→ **Required action**
From the first line of the data below through the line holding "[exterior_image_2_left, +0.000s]", output each line exactly and leave the pictures out.

→ **Data shown**
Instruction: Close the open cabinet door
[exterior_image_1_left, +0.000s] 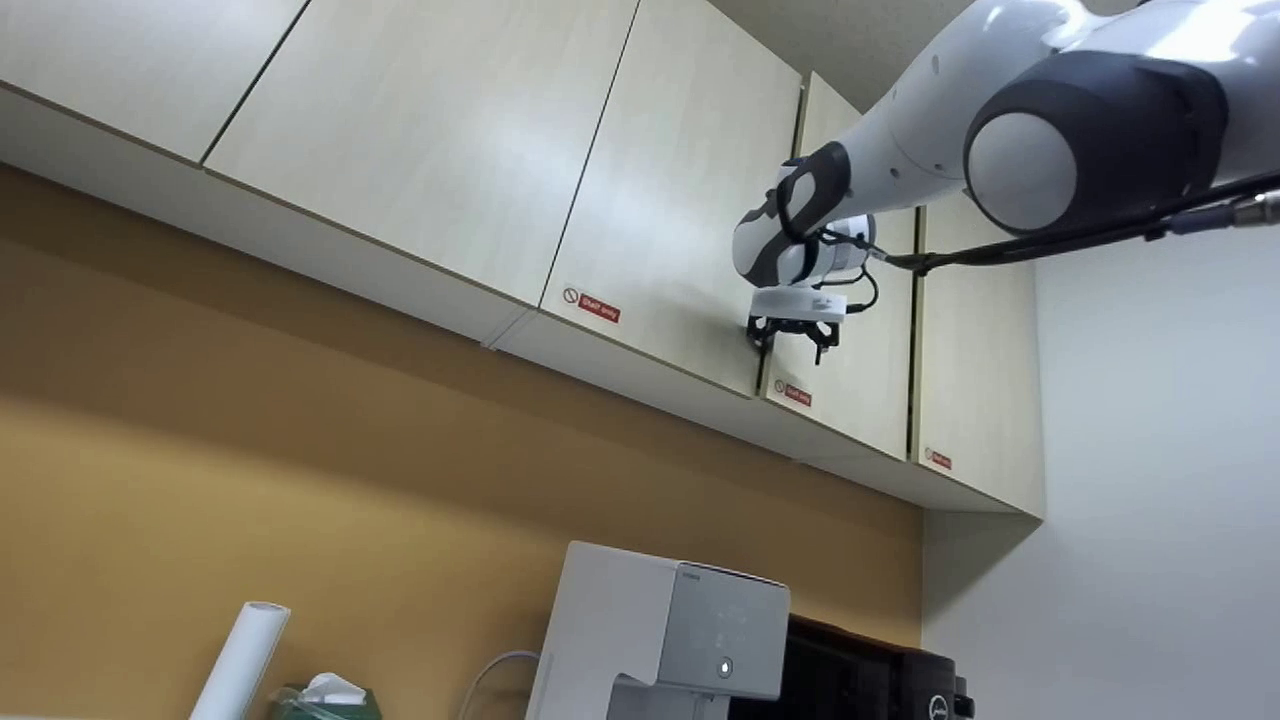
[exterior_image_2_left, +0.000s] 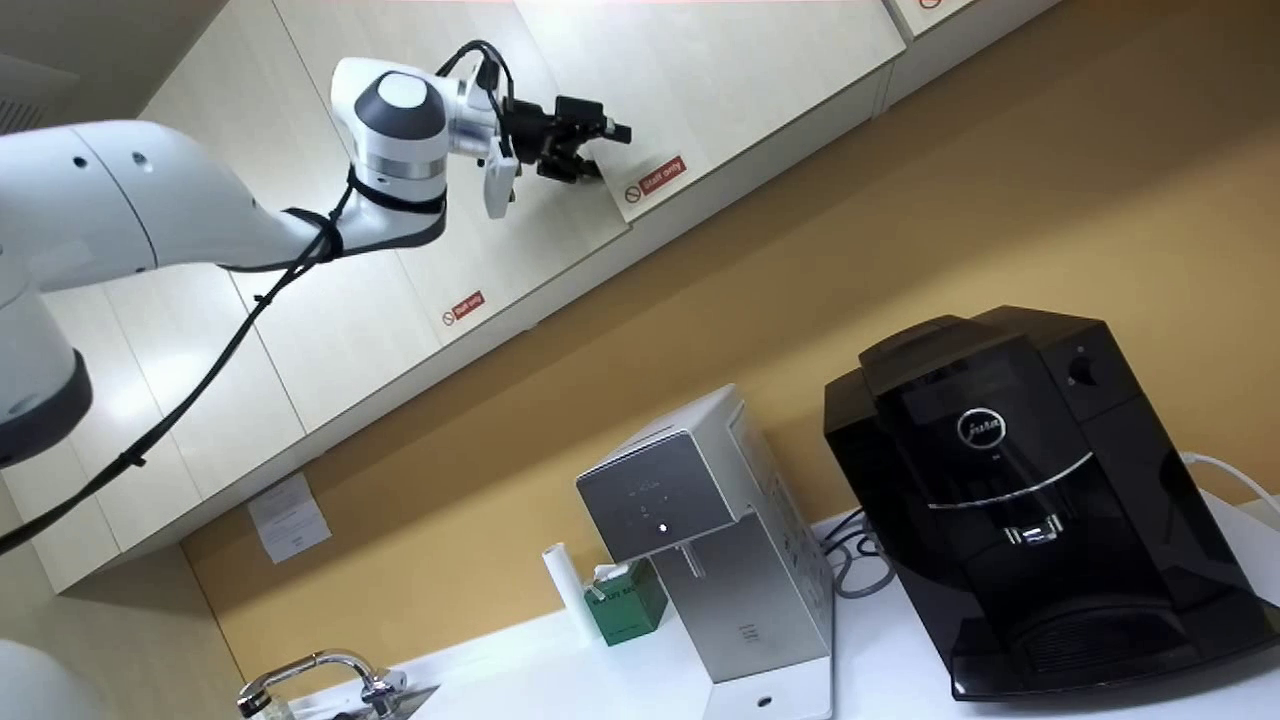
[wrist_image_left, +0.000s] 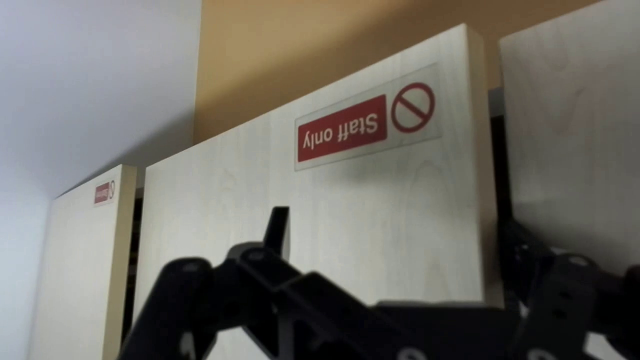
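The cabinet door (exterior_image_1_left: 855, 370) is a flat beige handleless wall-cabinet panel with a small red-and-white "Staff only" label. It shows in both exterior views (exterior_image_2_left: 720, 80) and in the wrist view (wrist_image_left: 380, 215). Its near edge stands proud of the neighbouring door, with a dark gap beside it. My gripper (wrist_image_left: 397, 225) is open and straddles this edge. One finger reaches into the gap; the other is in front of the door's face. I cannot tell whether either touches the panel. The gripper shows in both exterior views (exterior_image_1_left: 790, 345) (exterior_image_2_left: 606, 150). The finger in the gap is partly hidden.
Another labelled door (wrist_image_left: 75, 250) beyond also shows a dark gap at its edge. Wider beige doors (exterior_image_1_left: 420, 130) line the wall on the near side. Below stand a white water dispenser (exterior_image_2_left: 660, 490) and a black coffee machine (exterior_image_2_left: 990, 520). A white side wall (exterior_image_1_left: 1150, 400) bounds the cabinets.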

→ **Response area**
Instruction: Close the open cabinet door
[exterior_image_1_left, +0.000s] 
[exterior_image_2_left, +0.000s] 

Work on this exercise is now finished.